**YOUR GOAL:** Each line of the material below with the word "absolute" is to be reported.

**RECORDED DATA:**
========================================================================
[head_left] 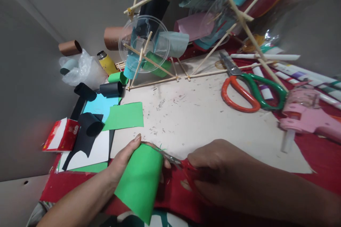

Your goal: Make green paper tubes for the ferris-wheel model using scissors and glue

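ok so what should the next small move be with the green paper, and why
Probably a careful snip along its top edge: the left hand holds the green paper curved, and the right hand has the red-handled scissors with their blades at that edge.

Plain grey walls (87, 3) meet in a corner behind a red-covered table (322, 154) in dim light.

Green paper (140, 181) — matt; scissor blades (172, 157) — glossy metal.
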`<state>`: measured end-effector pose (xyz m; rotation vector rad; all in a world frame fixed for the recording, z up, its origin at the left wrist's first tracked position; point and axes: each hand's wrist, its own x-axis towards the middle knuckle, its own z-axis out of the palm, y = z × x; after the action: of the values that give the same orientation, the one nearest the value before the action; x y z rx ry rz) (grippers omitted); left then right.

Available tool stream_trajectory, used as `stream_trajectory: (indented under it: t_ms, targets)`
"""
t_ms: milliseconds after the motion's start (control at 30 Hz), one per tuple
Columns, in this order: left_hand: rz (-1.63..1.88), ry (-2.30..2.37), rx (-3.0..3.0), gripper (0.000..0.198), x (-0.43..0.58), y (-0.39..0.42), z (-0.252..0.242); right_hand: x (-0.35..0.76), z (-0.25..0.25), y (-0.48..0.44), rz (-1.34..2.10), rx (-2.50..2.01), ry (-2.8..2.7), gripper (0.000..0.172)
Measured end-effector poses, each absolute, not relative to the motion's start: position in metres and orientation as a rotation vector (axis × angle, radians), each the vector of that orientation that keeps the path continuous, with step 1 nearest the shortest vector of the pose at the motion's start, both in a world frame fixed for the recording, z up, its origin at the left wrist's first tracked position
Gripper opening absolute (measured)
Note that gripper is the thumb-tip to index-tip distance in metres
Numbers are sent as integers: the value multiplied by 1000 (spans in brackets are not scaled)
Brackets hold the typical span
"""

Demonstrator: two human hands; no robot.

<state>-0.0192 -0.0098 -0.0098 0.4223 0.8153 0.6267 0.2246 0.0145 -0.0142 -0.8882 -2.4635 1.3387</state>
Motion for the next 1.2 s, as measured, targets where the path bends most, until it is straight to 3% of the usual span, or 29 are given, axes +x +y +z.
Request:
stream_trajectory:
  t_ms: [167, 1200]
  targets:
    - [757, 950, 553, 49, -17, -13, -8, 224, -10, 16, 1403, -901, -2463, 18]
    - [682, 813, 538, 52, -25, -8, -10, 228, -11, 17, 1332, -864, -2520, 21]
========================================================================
**RESULT FOR THIS TASK:**
Measured end-effector poses, each absolute, not relative to the motion's start: position in metres and orientation as a rotation vector (axis × angle, radians), each the vector of that orientation that keeps the path continuous, with step 1 nearest the shortest vector of the pose at the motion's start, both in a world frame fixed for the recording, z up, its origin at the left wrist's first tracked position
Gripper opening absolute (measured)

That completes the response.